/---

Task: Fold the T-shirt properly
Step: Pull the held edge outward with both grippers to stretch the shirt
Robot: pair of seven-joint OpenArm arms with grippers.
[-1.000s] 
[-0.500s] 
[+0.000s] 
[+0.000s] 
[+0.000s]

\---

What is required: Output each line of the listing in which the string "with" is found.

Solution to this task:
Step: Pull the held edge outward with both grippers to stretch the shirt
Robot: pair of seven-joint OpenArm arms with grippers.

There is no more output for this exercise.